#### What the exercise asks
Among the entries that follow, the required portion opens with the line containing "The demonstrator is" and closes with the line containing "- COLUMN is". Give that portion again exactly, and nothing else.

===== Material for this exercise =====

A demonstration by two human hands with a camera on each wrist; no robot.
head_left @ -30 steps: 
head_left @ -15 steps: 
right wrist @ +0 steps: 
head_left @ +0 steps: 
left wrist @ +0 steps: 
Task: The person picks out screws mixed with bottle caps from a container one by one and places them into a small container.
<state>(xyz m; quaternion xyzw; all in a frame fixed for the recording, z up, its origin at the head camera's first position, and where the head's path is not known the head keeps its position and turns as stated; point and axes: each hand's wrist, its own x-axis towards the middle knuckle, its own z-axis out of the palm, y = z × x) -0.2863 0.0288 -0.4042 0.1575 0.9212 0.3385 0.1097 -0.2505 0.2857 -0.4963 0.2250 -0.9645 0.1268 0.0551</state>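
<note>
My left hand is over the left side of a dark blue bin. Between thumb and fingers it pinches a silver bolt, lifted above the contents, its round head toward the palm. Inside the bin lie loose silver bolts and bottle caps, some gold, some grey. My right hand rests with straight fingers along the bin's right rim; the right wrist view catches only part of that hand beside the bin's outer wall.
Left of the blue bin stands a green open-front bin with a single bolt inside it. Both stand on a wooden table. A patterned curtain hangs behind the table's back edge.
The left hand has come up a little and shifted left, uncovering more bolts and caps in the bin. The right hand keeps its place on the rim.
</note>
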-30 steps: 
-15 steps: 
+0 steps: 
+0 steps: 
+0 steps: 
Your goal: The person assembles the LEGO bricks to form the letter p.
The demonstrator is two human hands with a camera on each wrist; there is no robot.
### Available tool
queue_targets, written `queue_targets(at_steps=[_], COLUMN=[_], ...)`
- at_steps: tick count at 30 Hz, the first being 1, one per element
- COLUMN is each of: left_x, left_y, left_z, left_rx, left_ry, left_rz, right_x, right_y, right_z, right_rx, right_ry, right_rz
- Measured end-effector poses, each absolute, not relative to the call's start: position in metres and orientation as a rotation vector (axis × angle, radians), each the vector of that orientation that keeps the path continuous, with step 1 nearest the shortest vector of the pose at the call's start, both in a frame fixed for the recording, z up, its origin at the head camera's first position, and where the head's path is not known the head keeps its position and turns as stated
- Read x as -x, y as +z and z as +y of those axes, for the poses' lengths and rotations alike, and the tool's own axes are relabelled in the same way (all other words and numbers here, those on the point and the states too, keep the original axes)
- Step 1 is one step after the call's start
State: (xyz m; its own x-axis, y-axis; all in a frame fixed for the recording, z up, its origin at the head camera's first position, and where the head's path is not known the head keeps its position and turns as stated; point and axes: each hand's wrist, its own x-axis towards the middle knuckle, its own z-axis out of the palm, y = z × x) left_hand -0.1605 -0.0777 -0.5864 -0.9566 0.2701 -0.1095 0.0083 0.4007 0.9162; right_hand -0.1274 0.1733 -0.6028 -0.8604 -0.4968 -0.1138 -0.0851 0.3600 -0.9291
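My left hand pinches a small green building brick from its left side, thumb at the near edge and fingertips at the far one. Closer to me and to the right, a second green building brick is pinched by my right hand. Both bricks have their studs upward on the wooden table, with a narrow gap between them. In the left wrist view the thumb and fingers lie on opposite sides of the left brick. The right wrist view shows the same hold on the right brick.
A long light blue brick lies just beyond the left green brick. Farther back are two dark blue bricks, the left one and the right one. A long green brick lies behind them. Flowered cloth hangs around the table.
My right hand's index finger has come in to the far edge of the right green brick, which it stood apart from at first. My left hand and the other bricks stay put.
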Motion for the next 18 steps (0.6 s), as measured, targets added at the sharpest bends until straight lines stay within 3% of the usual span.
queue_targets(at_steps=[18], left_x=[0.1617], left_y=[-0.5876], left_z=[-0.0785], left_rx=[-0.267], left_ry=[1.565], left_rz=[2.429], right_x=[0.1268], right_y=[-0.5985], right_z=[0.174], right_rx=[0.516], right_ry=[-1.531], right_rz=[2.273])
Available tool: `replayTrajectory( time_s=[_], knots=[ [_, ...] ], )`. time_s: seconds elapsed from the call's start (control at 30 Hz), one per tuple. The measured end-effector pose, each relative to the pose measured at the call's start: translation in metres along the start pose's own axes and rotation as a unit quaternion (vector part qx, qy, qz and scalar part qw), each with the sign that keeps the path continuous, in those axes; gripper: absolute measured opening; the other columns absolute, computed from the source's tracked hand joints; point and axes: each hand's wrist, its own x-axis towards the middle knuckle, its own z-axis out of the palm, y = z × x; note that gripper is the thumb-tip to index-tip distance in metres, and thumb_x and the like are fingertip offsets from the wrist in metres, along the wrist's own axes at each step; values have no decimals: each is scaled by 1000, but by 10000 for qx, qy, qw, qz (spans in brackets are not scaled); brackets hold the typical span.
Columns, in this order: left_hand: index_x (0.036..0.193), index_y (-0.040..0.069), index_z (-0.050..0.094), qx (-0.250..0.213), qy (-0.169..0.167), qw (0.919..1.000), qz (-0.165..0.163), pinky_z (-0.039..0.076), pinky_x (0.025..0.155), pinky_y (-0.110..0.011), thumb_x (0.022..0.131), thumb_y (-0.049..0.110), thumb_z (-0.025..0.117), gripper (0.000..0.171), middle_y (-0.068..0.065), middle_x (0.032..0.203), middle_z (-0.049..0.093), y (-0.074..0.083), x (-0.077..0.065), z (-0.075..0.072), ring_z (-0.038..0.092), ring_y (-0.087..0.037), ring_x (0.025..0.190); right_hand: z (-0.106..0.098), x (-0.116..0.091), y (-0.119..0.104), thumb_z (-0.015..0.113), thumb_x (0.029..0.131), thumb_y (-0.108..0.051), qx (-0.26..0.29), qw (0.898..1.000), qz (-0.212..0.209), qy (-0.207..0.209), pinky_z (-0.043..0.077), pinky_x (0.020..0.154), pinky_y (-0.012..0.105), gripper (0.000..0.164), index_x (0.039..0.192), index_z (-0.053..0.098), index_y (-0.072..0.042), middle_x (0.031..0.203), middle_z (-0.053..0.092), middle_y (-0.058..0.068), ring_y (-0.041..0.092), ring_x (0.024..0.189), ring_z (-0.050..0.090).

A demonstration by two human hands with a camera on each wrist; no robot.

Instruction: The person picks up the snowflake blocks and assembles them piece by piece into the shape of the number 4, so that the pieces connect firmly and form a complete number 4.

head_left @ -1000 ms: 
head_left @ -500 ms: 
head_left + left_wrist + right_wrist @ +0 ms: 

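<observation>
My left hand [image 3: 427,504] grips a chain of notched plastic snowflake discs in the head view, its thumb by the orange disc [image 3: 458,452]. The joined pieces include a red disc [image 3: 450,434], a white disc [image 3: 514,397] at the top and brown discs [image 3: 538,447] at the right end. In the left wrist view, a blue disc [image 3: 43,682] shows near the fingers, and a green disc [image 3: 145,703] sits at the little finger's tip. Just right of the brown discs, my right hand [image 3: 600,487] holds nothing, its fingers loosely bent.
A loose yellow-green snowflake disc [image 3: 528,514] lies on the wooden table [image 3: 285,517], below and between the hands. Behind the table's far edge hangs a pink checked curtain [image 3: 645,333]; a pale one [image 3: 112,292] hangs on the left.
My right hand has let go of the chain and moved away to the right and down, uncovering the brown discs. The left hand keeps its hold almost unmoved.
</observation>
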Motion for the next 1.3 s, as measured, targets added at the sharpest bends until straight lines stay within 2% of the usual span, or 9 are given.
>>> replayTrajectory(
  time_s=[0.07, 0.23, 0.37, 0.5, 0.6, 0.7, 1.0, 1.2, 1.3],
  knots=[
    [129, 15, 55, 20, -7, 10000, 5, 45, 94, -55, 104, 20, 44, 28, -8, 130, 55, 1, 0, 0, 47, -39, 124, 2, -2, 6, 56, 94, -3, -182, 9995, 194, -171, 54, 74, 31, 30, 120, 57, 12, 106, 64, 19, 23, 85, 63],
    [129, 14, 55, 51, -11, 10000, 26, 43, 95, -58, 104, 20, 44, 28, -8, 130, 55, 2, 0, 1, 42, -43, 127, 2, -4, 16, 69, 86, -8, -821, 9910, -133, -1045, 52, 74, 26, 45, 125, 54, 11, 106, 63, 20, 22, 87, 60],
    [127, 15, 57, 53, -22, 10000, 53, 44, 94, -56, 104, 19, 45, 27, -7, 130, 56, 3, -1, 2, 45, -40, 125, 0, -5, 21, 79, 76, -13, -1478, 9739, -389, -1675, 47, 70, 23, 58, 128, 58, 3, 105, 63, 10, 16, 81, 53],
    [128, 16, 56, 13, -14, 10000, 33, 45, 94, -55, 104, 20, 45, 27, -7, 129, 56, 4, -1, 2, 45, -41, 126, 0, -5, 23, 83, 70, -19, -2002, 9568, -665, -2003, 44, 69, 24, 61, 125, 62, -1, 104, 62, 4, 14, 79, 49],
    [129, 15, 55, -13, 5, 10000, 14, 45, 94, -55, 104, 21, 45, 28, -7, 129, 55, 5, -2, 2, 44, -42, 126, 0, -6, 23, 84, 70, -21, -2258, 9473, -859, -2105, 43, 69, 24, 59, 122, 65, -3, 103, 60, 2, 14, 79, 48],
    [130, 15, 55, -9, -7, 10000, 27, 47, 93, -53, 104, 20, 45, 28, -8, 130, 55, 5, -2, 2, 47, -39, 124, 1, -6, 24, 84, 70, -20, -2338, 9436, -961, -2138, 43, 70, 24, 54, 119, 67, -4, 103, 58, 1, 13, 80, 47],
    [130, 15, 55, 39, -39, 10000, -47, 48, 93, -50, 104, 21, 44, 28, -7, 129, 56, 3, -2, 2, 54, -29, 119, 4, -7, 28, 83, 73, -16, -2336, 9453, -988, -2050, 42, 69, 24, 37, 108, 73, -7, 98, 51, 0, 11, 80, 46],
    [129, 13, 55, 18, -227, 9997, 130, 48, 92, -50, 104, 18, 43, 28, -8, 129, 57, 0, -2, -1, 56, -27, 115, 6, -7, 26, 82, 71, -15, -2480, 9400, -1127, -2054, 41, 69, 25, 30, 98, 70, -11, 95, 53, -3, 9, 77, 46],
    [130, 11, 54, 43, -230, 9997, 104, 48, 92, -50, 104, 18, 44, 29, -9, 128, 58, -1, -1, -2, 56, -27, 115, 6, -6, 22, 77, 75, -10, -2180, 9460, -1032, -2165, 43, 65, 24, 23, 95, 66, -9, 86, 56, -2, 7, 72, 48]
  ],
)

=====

#### Task output
The demonstrator is two human hands with a camera on each wrist; there is no robot.
### Available tool
queue_targets, written `queue_targets(at_steps=[_], COLUMN=[_], ...)`
- at_steps: tick count at 30 Hz, the first being 1, one per element
- COLUMN is each of: left_x, left_y, left_z, left_rx, left_ry, left_rz, right_x, right_y, right_z, right_rx, right_ry, right_rz

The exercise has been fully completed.